Begin at the top of the records below and return each line exactly through the line with "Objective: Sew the". Skip pictures.

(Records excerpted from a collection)

##############################

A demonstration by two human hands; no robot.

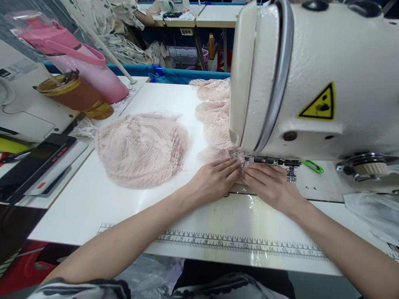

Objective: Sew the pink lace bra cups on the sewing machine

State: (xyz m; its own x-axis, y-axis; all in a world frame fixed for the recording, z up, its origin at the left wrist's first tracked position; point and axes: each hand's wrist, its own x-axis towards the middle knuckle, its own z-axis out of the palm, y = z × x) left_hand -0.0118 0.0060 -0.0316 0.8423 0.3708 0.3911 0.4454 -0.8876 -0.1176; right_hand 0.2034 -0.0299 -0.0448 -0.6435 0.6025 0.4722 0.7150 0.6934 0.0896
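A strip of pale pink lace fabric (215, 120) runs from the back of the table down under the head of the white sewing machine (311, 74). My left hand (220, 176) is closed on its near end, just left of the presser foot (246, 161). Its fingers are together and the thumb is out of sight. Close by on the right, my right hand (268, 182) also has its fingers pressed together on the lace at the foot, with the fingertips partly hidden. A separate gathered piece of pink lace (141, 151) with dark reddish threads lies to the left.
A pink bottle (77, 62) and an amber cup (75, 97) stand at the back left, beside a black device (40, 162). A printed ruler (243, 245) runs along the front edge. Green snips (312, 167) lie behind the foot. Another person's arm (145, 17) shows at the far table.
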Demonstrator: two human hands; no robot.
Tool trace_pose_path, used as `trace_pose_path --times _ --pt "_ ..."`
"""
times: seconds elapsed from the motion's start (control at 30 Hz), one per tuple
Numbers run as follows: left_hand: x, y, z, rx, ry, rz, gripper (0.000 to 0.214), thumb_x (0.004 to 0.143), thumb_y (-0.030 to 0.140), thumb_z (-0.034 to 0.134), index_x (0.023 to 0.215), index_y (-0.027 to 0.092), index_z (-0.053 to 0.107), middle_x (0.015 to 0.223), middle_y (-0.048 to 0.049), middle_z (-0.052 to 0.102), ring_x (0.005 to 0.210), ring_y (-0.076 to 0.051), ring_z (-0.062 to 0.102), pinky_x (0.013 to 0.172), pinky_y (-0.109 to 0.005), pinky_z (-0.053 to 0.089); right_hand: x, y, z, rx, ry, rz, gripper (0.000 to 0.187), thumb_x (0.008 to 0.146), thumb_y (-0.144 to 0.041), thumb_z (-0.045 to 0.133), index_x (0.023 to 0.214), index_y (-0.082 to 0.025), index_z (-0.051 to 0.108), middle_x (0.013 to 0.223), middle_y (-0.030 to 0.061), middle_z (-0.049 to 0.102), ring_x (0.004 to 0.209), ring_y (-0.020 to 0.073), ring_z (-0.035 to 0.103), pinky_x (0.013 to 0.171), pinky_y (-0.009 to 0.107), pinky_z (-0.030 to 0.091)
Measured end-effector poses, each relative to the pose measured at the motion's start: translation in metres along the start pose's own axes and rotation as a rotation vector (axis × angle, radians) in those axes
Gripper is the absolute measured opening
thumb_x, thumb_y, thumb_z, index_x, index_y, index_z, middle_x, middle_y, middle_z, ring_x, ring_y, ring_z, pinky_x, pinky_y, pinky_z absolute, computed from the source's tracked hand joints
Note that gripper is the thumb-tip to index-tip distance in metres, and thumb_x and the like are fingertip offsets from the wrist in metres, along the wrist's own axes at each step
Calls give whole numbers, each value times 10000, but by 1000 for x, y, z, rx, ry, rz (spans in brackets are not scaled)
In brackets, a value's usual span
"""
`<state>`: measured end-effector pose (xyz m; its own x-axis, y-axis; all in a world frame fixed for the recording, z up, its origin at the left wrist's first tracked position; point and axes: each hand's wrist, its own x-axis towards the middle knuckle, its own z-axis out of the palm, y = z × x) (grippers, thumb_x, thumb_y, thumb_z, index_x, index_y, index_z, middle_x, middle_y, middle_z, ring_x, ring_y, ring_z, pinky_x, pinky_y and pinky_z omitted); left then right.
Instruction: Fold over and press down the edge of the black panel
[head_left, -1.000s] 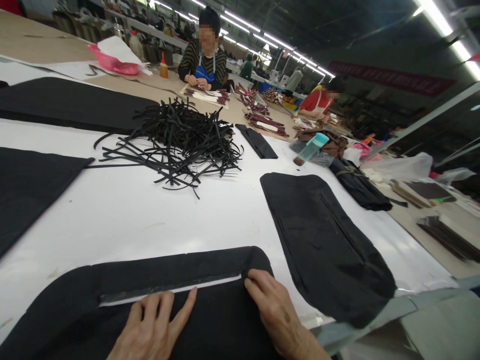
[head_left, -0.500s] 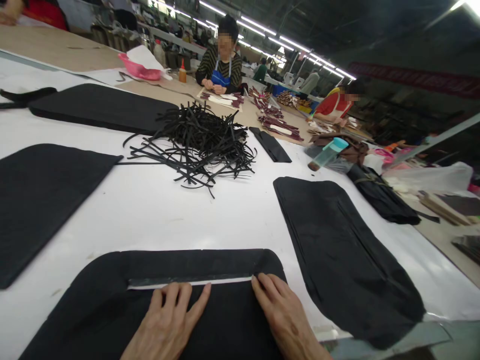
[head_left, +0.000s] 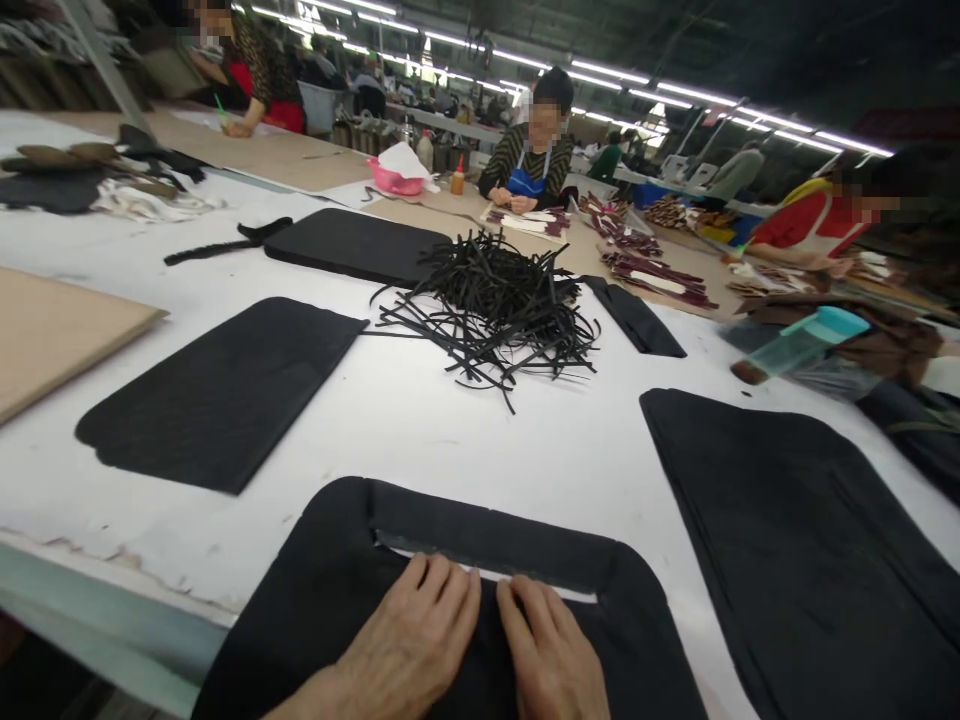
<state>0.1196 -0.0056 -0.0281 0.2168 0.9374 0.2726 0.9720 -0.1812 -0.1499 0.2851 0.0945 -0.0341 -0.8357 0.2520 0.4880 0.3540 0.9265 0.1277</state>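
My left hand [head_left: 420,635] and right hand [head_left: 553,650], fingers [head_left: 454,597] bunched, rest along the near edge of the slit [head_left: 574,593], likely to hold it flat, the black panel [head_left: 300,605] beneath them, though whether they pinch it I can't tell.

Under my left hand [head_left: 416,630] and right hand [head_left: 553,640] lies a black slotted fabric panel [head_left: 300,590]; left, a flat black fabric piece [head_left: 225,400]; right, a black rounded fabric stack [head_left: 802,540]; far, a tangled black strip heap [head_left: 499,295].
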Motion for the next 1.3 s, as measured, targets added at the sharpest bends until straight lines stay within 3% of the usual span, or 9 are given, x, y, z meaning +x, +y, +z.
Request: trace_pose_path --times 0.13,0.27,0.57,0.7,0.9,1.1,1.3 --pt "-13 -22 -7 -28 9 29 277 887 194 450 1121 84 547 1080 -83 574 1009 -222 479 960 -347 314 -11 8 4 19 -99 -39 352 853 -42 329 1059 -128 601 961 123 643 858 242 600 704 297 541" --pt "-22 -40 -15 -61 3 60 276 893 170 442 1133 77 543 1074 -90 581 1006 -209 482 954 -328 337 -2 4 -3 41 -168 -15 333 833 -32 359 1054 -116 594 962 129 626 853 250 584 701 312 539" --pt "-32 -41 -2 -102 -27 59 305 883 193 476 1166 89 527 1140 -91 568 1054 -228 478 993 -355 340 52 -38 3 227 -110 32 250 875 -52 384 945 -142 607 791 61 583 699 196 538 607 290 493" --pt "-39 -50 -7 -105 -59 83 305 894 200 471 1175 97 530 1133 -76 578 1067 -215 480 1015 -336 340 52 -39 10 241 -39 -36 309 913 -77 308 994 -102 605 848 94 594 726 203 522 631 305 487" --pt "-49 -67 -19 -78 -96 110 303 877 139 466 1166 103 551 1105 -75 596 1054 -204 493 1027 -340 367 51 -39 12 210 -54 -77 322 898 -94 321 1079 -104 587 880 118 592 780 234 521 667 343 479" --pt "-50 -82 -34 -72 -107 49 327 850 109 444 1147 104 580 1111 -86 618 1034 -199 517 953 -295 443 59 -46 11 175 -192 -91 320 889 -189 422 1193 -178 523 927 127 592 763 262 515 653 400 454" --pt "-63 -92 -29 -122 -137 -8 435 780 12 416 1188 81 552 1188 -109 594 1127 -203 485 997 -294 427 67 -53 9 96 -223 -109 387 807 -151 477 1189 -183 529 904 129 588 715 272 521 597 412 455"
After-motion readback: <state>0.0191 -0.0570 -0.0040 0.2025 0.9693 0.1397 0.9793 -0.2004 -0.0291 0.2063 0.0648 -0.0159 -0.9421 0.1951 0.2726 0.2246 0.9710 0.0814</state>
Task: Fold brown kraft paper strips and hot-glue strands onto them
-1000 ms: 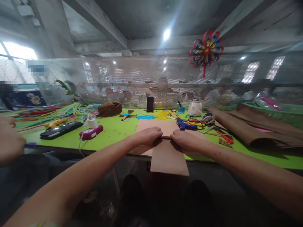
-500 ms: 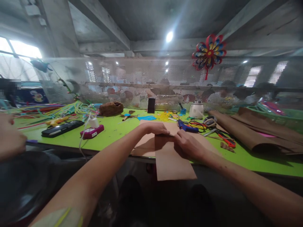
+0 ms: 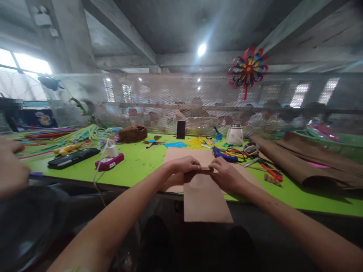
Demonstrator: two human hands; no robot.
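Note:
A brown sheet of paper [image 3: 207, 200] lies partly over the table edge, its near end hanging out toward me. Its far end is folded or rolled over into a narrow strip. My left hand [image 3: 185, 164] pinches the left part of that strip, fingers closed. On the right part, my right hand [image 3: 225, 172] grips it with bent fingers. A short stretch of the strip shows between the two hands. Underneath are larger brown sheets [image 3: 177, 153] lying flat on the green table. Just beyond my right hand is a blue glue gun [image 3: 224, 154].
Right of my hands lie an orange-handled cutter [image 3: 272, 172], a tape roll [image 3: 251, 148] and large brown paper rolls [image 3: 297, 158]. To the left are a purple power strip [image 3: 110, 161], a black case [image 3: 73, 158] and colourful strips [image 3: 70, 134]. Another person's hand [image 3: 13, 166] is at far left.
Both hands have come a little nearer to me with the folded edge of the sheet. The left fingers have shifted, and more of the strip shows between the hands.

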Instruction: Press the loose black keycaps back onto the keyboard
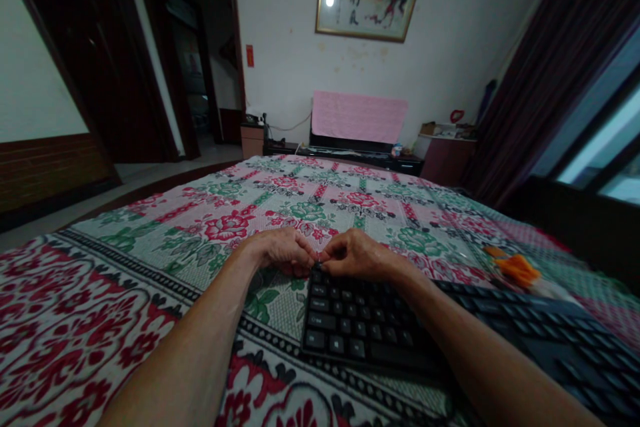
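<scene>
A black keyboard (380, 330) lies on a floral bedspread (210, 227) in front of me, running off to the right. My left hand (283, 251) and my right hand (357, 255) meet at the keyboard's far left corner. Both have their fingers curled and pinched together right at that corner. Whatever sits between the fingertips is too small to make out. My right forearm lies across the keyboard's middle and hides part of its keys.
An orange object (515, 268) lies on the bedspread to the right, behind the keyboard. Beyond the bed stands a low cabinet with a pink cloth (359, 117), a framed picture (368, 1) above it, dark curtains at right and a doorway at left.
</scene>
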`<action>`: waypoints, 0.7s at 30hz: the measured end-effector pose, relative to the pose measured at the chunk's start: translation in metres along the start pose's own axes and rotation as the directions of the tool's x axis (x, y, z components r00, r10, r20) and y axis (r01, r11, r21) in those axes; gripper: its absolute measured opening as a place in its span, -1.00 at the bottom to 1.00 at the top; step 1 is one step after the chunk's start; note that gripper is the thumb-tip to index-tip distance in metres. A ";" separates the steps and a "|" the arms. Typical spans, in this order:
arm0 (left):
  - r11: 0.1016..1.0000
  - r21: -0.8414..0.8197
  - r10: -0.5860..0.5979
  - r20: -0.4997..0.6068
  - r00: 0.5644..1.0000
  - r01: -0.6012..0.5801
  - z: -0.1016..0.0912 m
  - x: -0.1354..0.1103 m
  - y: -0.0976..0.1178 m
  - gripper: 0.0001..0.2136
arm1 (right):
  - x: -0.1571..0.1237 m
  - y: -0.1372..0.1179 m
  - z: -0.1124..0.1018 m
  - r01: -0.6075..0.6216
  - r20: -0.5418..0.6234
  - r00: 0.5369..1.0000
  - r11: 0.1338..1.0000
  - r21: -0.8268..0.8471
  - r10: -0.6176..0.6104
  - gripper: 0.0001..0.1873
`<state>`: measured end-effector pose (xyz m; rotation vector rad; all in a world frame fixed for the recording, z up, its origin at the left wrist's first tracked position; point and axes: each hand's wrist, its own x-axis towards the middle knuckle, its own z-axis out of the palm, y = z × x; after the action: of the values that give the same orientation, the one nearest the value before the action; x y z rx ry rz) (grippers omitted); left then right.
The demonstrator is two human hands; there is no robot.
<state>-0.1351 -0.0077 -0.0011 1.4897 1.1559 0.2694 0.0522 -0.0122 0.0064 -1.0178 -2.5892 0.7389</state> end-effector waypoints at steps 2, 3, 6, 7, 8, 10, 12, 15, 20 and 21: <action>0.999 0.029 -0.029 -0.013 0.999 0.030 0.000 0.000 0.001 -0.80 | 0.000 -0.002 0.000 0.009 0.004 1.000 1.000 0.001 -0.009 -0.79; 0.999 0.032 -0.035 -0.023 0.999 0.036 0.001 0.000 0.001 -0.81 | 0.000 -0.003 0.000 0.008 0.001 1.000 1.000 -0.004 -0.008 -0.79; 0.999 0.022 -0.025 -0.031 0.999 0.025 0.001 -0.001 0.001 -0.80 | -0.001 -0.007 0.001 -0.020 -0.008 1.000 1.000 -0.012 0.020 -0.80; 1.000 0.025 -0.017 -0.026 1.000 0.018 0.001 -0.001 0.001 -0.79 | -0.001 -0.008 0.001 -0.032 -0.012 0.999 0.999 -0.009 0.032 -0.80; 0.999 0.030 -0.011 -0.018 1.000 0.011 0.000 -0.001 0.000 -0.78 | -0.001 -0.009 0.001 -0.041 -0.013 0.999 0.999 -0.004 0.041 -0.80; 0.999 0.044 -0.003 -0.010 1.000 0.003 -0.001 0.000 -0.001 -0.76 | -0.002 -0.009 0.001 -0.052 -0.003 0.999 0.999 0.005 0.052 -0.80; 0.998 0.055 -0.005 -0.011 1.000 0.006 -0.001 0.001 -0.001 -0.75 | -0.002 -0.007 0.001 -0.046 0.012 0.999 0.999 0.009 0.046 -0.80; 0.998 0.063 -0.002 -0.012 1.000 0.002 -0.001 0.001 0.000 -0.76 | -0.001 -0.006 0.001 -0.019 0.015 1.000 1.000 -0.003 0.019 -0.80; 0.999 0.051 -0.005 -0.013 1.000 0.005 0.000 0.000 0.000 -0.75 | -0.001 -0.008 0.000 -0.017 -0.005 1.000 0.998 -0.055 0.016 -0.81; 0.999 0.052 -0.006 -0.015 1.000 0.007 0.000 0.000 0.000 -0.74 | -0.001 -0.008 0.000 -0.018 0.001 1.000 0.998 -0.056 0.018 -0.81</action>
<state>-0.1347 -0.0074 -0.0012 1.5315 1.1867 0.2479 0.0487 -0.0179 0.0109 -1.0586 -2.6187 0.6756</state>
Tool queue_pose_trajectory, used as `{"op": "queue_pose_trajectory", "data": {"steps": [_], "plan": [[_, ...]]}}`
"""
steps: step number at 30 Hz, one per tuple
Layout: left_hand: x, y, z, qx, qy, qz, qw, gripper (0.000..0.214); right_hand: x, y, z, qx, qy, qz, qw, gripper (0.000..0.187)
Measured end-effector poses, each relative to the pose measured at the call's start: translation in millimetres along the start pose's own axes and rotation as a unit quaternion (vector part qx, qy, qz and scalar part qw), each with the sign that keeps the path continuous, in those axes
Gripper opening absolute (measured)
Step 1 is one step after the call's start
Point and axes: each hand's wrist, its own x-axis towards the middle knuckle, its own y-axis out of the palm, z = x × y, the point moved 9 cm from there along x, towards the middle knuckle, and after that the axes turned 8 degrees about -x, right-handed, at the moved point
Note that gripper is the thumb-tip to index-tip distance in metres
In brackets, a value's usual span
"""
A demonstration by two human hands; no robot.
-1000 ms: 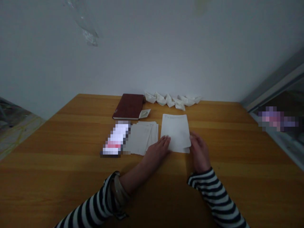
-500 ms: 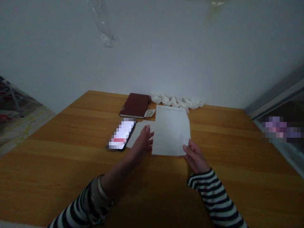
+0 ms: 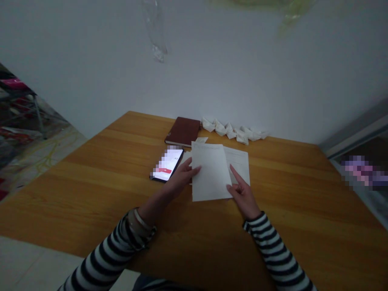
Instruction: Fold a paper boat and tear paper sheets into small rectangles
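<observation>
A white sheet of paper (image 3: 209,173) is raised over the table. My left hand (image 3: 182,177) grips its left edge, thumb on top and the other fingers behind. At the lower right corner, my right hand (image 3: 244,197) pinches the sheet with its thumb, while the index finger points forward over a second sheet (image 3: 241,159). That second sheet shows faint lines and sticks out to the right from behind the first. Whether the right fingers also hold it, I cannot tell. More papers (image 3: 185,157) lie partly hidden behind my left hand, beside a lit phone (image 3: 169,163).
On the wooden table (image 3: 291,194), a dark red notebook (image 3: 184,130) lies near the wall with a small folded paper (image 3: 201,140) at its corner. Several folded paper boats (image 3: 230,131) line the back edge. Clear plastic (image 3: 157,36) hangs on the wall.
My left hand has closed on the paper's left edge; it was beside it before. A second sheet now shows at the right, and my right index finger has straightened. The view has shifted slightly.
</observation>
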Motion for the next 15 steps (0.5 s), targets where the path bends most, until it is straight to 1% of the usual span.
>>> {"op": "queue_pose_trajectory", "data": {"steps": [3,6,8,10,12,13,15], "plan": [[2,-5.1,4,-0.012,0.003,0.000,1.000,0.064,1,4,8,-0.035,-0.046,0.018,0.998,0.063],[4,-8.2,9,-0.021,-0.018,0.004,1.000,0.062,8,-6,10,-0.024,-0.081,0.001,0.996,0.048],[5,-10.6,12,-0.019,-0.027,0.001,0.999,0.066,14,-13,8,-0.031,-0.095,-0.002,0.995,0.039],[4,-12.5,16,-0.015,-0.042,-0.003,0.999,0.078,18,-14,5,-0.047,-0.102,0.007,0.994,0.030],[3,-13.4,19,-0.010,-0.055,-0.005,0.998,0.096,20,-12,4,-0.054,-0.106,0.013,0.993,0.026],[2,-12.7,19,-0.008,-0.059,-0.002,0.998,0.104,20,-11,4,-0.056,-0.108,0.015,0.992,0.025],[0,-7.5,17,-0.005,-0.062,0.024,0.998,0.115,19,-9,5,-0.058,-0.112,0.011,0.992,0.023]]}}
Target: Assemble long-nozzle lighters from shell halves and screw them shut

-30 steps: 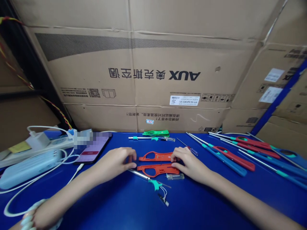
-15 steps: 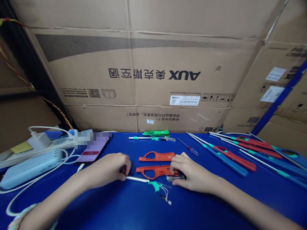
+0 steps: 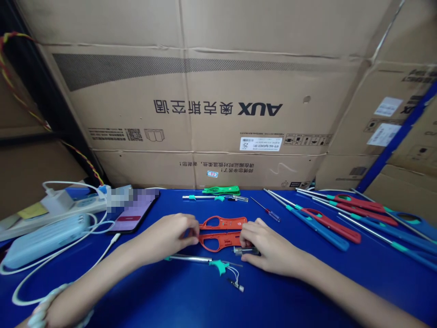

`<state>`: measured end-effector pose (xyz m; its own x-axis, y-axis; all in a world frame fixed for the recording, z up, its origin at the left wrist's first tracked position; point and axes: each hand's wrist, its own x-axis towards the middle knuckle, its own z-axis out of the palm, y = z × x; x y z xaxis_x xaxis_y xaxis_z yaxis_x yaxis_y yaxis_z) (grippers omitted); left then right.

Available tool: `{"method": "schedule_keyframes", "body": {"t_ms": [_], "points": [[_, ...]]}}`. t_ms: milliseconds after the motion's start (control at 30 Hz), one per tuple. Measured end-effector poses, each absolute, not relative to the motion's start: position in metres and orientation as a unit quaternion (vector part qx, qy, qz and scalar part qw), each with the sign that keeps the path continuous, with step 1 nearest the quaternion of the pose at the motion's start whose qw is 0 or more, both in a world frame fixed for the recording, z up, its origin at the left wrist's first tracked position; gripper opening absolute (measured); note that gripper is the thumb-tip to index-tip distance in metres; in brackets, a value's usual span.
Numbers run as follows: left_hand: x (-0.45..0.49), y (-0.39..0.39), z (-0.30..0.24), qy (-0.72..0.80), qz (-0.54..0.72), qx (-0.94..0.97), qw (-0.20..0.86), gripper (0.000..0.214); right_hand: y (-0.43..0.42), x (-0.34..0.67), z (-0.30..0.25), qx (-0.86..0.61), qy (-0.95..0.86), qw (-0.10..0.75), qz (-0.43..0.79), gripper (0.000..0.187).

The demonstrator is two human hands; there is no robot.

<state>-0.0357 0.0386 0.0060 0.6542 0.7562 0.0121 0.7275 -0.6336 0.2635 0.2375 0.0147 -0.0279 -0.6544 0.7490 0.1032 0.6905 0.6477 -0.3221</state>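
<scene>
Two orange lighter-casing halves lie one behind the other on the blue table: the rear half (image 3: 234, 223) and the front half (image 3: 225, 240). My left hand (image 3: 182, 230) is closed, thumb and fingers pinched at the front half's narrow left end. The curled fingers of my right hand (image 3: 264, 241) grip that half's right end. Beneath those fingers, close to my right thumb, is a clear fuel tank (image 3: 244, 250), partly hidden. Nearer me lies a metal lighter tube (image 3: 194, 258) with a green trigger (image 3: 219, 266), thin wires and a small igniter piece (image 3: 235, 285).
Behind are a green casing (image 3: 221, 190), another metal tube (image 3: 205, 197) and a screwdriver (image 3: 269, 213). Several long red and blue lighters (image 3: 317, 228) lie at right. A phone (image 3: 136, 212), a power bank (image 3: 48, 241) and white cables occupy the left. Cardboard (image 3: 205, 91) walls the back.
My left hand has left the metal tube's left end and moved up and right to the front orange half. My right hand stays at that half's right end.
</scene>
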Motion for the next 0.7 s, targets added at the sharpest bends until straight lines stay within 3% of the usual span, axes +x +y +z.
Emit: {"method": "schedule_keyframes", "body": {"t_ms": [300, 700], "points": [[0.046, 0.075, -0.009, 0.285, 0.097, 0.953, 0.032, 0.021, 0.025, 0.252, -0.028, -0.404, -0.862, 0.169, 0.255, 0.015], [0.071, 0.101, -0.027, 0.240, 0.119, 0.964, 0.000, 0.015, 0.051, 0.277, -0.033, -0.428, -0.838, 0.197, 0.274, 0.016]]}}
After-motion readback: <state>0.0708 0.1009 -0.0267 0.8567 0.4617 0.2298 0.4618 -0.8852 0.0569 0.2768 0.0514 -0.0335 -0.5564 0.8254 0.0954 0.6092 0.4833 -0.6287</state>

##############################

RESPONSE -
A demonstration by two human hands; no robot.


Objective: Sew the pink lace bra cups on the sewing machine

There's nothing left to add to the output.